The increase in immigration globally over the past quarter century is largely in line with the growth in world population. The number of immigrants as a proportion of world population has not budged for over a century. It was 3 percent in 1900. Ninety years later, in 1990, and another quarter century further on, in 2015, it remained 3 percent.2
Yet immigration is one of the most divisive issues of our times. It is a source of cheap labor, talent, and entrepreneurial ingenuity. It is also a source of economic, social, and political discontents within native-born populations, arising from fears that immigrants will take the jobs of local workers and bring foreign cultures and identities that threaten the social fabric of host societies, destroy national identities, and expose host countries to international terrorism and crime. In countries across Europe, North America, and Asia, these fears have brought back the “acrid odor of the 1920s,” to use the words of historian John Higham, threatening the return of an era that severely restricted immigration.3
The Global Immigration Scene
From Austria, Britain, Denmark, and France all the way to Malaysia, South Africa, the United Kingdom, and the United States, immigration is shaking electoral politics. In some countries, ultraconservatives are articulating public fears of immigration. In others, they are simply taking advantage of public anxiety to advance their exclusionist agenda.4 The radical right has won a few elections here and there, but in most countries (e.g., the United Kingdom, Germany, Hungary, and Italy), it is effectively pushing the centrist right parties to turn extreme on immigration, and in some (like Germany and the United Kingdom), it is weakening the resolve of liberal pro-immigration parties to welcome immigrants.
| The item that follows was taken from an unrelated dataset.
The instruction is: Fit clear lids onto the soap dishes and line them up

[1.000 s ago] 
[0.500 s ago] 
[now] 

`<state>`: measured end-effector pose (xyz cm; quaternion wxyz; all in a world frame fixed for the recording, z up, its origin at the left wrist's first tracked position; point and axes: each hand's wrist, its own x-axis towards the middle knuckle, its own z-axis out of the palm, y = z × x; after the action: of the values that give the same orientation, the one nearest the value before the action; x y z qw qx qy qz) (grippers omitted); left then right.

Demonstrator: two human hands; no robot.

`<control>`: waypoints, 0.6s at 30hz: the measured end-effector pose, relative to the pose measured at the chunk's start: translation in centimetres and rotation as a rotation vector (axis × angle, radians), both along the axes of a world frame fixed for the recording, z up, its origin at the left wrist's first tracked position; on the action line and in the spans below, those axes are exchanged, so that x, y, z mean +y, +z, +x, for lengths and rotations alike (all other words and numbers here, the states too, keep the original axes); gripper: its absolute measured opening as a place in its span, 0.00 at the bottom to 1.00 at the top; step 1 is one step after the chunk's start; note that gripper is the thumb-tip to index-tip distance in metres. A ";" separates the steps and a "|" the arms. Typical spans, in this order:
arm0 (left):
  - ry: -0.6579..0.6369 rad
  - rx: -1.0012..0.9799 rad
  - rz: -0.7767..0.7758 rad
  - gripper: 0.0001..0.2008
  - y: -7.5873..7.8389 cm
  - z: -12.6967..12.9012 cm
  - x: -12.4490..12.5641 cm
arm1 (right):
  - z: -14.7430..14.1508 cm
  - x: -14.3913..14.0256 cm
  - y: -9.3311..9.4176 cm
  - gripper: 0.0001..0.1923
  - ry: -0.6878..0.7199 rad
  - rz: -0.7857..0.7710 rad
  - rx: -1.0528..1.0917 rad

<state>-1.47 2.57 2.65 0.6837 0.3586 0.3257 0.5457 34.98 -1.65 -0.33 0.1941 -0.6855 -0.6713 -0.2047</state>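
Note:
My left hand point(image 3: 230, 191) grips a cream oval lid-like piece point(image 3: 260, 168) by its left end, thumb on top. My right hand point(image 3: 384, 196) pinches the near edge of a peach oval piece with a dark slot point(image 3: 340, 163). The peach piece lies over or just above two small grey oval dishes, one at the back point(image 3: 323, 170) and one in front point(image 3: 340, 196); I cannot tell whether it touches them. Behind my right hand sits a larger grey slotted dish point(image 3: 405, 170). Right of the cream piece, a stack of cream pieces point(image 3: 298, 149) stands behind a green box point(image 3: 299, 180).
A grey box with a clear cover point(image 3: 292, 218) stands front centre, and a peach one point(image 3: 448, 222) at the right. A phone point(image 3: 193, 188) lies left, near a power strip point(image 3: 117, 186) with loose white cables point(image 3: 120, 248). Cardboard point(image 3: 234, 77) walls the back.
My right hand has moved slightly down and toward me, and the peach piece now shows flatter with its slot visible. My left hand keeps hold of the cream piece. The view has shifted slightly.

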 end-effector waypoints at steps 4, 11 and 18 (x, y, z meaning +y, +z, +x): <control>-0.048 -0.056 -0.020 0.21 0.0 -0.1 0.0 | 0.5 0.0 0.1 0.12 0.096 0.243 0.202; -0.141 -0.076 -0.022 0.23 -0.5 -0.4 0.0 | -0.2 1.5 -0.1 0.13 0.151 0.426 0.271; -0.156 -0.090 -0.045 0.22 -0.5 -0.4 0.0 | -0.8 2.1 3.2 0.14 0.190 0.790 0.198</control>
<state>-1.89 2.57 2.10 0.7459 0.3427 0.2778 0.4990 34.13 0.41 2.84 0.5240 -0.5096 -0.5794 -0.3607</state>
Since 2010 most of Europe has seen the rise of far-right, anti-immigration, ultranationalist political parties. In France, it is the National Front; in Italy, the Lega Nord (Northern League), Forza Italia, and the Five Star Movement; in Austria, the Freedom Party; in Denmark, the Danish People’s Party; in the Netherlands, the Freedom Party; in Greece, Golden Dawn; in Germany, Alternative for Deutschland; in Hungary, Fidesz Party and Jobbik Party; and in the United Kingdom, the Independence Party.5 On the other side of the Atlantic, Donald Trump, a real estate developer and TV entertainer, won the American presidential election in 2016 after calling immigrants from Mexico rapists and criminals and promising that if elected he would ban entry of Muslims, deport the eleven million or so immigrants living in the United States without legal documents, build a wall on the Mexican border, and make Mexico pay for it.6
In 2015 and 2016 the far-right parties in Germany, Denmark, Poland, Slovakia, Hungary, Switzerland, Italy, and Greece made significant gains in state, regional, or national elections. But the pendulum swung back in 2017, when Emmanuel Macron defeated the far-right Marine Le Pen in France and Angela Merkel won her fourth term as German chancellor (even though Alternative for Germany, the anti-immigration party, improved its position and entered the German parliament). In the United Kingdom, the conservatives lost their majority. Elsewhere, the anti-immigration brigade continues to make progress. In Austria, Sebastian Kurz of the Austrian People’s Party has changed the party’s agenda to match that of the far-right Freedom Party. In the 2018 general elections in Italy, two right-wing anti-immigration parties were winners; the Five Star Movement won the most votes and the central-right alliance led by Lega Nord the most seats in the Senate and the Chamber of Deputies. Overall, in the second decade of the twenty-first century, immigration remains a burning political issue in all Europe.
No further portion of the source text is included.